INSTRUCTIONS FOR THE TASK — Only one stretch of the listing below is wanted. Give it again exactly, from the line with "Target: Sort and" through the line with "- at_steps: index".

DATA —
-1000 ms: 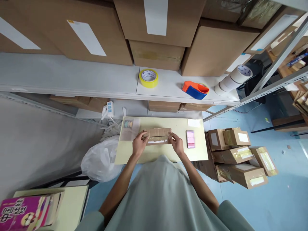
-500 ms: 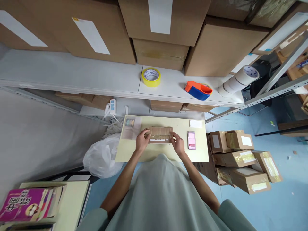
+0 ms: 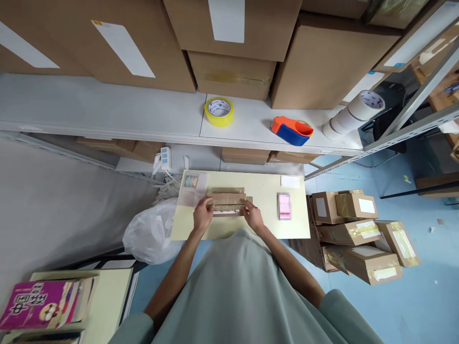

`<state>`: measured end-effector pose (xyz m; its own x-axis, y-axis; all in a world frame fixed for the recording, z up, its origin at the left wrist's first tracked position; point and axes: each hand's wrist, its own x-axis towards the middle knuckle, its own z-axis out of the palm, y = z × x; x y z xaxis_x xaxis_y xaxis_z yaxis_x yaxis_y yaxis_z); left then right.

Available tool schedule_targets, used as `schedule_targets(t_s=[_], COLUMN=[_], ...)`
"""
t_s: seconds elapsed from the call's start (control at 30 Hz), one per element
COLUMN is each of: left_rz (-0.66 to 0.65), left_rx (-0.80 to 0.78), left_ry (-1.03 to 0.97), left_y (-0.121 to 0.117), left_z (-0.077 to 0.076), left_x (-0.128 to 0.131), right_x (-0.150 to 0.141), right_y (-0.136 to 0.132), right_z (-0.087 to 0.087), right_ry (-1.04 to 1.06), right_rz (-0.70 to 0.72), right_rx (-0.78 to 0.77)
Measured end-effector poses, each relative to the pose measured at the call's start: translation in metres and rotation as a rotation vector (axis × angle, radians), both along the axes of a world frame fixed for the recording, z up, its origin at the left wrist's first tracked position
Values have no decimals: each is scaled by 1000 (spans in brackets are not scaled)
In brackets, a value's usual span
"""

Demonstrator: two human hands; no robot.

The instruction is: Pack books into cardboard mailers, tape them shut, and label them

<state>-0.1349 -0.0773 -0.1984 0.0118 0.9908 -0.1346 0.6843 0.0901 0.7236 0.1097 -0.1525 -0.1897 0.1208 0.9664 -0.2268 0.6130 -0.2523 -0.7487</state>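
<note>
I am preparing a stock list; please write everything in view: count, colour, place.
cardboard piece: 1, brown, between hands
table: 1, yellowish, centre
phone: 1, pink-screened, table right
paper: 1, white, behind phone
sheet: 1, translucent, table left
shelves: 2, grey, ahead
tape roll: 1, yellow, upper shelf
tape dispenser: 1, orange-blue, upper shelf
rolls: several, white, upper shelf right
cartons: many, brown, shelves and right side
power strip: 1, white, lower shelf
bag: 1, whitish, left of table
books: several, top purple, lower left
garment: 1, grey-green, bottom centre
left hand: 1, bare, cardboard's left
right hand: 1, bare, cardboard's right
</note>
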Motion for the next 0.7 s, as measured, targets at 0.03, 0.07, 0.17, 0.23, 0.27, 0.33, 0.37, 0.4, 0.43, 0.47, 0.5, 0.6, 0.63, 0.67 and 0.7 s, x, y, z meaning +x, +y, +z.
schedule_targets(t_s=[0.03,0.07,0.17,0.23,0.27,0.33,0.37,0.4,0.43,0.47,0.5,0.6,0.63,0.67,0.7], left_rz=[-12,-27,-82,-106,-112,-113,-112,-113,-113,-114,-115,-128,-131,-130,-124], left_rx=[7,12,3,-7,-10,-13,-12,-11,-10,-10,-12,-31,-39,-45,-50], left_ry=[-17,-37,-102,-141,-156,-172,-177,-184,-193,-207,-225,-281,-294,-302,-306], left_y=[-2,-4,-12,-17,-18,-19,-19,-18,-17,-16,-15,-13,-13,-14,-14], left_z=[1,2,5,6,7,6,6,4,3,1,-2,-8,-10,-11,-12], left_x=[5,11,34,49,56,65,67,68,68,66,63,54,52,50,49], right_x=[6,13,39,54,60,67,69,70,70,70,70,71,72,72,71], right_y=[-3,-6,-20,-28,-31,-34,-34,-33,-33,-32,-32,-32,-32,-33,-34], right_z=[0,0,3,5,4,2,0,-3,-5,-7,-9,-12,-12,-12,-12], right_ry=[20,45,105,118,120,104,86,66,50,51,76,219,260,288,303], right_rz=[-14,-35,-129,-188,-212,-252,-267,-279,-291,-297,-295,-278,-276,-279,-286], right_rx=[5,11,13,15,22,39,46,50,54,59,65,83,90,97,106])
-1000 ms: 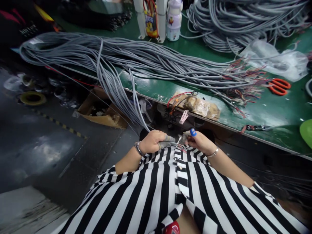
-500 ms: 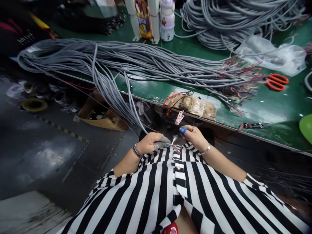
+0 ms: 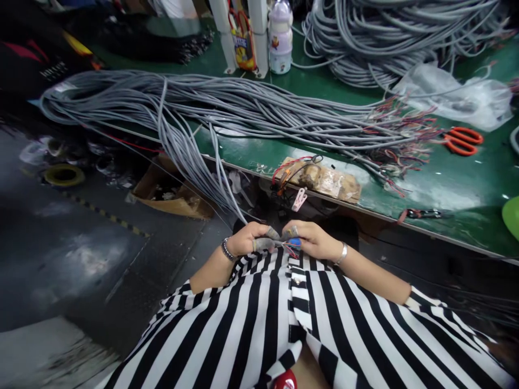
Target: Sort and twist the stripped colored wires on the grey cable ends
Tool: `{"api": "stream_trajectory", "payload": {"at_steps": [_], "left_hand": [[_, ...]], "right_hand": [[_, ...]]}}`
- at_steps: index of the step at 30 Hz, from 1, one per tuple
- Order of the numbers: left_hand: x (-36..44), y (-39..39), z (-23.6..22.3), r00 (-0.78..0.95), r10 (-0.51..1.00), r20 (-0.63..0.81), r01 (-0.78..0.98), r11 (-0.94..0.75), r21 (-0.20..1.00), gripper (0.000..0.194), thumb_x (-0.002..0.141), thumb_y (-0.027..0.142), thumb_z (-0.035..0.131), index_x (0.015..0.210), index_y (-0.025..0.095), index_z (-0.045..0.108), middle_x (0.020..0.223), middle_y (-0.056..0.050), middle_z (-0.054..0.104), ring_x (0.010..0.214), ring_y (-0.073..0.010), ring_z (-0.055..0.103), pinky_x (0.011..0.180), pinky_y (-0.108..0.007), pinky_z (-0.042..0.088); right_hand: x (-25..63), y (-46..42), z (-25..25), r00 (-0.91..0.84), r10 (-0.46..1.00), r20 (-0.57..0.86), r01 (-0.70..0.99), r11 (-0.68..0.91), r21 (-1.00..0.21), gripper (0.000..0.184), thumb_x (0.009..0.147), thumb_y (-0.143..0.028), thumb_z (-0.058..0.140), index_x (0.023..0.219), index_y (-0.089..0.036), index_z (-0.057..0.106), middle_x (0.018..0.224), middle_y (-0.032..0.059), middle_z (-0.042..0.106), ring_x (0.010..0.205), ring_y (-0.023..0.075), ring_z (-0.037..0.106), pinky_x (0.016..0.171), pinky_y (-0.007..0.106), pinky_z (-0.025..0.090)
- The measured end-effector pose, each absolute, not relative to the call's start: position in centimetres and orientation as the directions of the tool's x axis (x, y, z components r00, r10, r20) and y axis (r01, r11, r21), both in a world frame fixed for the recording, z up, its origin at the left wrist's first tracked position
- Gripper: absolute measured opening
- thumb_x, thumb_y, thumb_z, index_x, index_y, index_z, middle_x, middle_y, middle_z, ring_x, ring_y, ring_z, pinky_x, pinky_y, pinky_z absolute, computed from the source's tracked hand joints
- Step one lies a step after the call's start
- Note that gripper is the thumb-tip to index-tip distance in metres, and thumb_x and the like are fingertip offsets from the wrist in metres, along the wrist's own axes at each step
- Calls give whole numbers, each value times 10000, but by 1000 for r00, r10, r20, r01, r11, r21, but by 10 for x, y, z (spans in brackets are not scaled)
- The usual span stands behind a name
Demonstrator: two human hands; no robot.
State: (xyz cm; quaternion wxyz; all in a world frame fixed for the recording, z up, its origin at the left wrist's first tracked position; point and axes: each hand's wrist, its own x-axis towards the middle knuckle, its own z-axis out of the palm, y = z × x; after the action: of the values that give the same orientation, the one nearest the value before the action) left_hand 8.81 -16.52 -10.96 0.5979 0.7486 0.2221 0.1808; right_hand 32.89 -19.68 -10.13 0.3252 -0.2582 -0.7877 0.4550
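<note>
My left hand [image 3: 254, 240], grey covers on its fingertips, is closed around the end of a grey cable. Thin red, white and blue wires [image 3: 289, 249] fan out of that cable end in front of my shirt. My right hand [image 3: 318, 241] pinches at these wires, a blue cover on one finger and a grey one on another. The fingertips of both hands are close together. From the table, a bundle of grey cables [image 3: 190, 162] hangs down toward my left hand. The cable inside my left hand is mostly hidden by the fingers.
On the green table [image 3: 458, 183] lie a long bundle of grey cables [image 3: 259, 105], orange-handled scissors [image 3: 463, 141] and a wooden block [image 3: 324, 181] with a pink clip [image 3: 299, 199]. Pliers [image 3: 424, 213] rest near the edge. A cardboard box [image 3: 172, 194] stands below.
My right hand has come left and down to the wires, beside my left hand. The left hand keeps hold of the cable. The camera view has shifted slightly.
</note>
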Motion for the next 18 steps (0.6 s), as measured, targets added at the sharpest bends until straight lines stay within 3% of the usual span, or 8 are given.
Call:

TASK OUTPUT —
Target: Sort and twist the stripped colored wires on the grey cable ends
Tool: `{"api": "stream_trajectory", "payload": {"at_steps": [_], "left_hand": [[_, ...]], "right_hand": [[_, ...]]}}`
- at_steps: index of the step at 30 Hz, from 1, one per tuple

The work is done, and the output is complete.